> [What you should do]: Up to and including the line with "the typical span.", please set down the entries below exactly, starting from the first line.

> [Data excerpts]:
☆ ☆ ☆ ☆

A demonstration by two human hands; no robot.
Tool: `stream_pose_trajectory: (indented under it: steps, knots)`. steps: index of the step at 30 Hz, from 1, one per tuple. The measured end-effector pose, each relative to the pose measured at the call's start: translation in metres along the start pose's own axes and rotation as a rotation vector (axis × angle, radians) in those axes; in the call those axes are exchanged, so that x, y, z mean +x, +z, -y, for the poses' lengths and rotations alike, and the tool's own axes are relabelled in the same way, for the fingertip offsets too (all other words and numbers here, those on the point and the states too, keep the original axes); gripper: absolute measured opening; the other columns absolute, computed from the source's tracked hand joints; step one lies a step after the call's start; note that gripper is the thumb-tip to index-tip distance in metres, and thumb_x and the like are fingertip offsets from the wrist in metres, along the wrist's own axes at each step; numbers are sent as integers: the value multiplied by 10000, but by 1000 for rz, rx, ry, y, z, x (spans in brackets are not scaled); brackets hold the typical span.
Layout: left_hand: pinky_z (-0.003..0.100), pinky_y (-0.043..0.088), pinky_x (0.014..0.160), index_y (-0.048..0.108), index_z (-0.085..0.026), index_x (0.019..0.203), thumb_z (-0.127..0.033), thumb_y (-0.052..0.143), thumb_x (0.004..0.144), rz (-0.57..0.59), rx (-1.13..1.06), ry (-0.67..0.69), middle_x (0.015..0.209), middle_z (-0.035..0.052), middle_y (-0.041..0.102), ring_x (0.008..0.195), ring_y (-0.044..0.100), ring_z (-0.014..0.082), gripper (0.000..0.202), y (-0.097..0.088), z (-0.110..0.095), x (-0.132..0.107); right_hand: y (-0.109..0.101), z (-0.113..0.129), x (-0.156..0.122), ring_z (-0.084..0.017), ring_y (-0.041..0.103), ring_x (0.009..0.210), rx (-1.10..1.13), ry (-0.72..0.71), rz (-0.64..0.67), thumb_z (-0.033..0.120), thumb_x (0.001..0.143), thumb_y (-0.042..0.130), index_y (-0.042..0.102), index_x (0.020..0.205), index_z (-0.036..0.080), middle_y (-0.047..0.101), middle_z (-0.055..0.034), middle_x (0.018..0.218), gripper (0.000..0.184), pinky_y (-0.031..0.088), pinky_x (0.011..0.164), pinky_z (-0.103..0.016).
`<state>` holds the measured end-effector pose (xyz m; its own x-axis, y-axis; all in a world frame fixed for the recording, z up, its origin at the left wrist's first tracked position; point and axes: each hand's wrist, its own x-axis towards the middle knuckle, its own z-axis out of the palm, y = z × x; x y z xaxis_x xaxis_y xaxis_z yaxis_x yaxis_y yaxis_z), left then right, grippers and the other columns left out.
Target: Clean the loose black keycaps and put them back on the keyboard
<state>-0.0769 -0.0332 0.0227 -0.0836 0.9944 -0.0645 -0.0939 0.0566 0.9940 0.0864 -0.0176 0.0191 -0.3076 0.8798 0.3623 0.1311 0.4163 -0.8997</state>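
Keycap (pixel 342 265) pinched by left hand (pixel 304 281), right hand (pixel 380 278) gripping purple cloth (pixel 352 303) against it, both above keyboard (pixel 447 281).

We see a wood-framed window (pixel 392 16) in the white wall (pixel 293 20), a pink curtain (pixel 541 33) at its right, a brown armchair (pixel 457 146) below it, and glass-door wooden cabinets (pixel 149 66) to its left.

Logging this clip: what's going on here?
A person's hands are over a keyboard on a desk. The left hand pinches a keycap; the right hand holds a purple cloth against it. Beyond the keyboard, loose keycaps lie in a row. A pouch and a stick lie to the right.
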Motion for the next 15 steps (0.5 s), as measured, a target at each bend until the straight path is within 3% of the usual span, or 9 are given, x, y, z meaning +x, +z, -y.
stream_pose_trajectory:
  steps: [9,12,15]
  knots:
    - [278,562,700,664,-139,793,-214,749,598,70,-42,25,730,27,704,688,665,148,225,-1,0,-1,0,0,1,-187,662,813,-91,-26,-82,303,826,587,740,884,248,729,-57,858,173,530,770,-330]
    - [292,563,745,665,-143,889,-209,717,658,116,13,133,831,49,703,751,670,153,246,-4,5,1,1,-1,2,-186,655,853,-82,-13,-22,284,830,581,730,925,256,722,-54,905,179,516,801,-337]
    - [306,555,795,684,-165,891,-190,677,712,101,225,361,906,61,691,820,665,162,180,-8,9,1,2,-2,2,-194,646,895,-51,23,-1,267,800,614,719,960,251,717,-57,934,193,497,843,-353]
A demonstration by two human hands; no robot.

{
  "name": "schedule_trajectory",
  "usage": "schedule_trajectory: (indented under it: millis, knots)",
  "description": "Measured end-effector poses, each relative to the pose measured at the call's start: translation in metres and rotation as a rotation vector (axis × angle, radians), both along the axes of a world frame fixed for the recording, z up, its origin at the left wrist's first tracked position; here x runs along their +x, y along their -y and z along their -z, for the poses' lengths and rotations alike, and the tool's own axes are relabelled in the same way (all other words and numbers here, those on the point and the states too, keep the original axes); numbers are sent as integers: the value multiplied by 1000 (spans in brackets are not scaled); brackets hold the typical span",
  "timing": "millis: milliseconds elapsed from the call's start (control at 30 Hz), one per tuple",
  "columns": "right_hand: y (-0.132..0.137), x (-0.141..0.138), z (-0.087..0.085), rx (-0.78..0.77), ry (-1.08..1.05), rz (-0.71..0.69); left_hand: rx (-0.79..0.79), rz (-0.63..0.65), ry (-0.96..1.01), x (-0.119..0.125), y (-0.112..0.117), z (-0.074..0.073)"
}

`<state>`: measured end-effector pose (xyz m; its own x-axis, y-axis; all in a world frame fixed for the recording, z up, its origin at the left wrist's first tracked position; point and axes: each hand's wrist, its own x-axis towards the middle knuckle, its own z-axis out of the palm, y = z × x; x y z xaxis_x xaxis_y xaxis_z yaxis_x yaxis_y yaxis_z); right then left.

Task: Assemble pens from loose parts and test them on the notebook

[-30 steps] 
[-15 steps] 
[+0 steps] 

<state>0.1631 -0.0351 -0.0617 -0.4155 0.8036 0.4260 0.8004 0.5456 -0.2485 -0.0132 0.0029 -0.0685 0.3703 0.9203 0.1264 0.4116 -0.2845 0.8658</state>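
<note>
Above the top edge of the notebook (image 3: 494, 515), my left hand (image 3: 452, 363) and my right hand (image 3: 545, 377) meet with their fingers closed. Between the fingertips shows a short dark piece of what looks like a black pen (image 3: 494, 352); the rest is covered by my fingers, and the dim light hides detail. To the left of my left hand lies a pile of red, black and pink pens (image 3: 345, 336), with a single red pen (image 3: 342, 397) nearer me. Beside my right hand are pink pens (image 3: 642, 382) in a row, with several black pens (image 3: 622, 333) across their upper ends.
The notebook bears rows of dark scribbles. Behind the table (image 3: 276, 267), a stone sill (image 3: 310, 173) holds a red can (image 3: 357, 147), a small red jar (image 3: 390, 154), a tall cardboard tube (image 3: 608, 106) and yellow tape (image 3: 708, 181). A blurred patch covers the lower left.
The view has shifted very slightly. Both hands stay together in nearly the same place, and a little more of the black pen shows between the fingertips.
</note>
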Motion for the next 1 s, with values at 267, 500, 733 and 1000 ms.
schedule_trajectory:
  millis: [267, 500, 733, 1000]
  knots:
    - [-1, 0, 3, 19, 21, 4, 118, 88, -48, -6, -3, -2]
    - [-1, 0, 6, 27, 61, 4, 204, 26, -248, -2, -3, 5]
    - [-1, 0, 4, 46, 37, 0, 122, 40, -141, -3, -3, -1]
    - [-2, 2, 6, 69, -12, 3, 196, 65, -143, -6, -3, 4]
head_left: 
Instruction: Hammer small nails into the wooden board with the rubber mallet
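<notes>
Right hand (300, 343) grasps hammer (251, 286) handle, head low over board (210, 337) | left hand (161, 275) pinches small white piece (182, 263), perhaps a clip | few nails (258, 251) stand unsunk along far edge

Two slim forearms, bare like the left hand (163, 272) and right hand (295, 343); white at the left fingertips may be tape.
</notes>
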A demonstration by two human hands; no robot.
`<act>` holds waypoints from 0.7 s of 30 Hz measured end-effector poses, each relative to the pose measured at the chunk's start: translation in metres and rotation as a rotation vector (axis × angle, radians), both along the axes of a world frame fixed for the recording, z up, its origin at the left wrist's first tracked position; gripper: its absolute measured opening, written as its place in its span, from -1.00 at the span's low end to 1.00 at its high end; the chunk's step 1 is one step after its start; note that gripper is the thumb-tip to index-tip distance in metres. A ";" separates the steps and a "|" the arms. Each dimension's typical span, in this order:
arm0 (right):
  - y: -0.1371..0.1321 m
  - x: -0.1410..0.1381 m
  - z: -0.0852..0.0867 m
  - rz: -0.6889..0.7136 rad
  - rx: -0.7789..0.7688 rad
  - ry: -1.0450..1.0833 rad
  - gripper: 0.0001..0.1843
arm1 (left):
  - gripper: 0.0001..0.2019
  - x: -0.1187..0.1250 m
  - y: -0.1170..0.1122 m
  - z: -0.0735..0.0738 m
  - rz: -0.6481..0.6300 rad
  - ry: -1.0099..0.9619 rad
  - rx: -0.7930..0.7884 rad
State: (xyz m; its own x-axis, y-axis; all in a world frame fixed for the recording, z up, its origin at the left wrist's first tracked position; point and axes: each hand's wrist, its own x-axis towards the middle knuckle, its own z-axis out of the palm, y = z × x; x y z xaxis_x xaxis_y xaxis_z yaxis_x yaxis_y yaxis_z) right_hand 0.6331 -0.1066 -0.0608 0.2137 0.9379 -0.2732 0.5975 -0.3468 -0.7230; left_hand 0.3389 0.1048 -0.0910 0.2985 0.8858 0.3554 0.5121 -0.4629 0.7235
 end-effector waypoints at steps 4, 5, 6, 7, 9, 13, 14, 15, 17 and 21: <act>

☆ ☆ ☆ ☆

> [Exercise solution]:
A demonstration by two human hands; no robot.
Tool: `stream_pose_trajectory: (indented under it: steps, knots)`. steps: index of the step at 30 Hz, from 1, one per tuple. The measured end-effector pose, each relative to the pose measured at the call's start: translation in metres along the start pose's own axes and rotation as a rotation vector (axis × angle, radians) in those axes; in the call those axes are exchanged, so that x, y, z mean +x, +z, -y, for the poses' lengths and rotations alike, and the tool's own axes are relabelled in the same way, for the fingertip offsets too (all other words and numbers here, those on the point and the states too, keep the original axes); gripper: absolute measured opening; the other columns absolute, computed from the source's tracked hand joints; step one lies a step after the call's start; note that gripper is the thumb-tip to index-tip distance in metres, and thumb_x and the like are fingertip offsets from the wrist in metres, along the wrist's own axes at each step; numbers are sent as integers: the value multiplied by 10000, but by 1000 for rz, rx, ry, y, z, x (spans in brackets are not scaled); brackets hold the typical span.

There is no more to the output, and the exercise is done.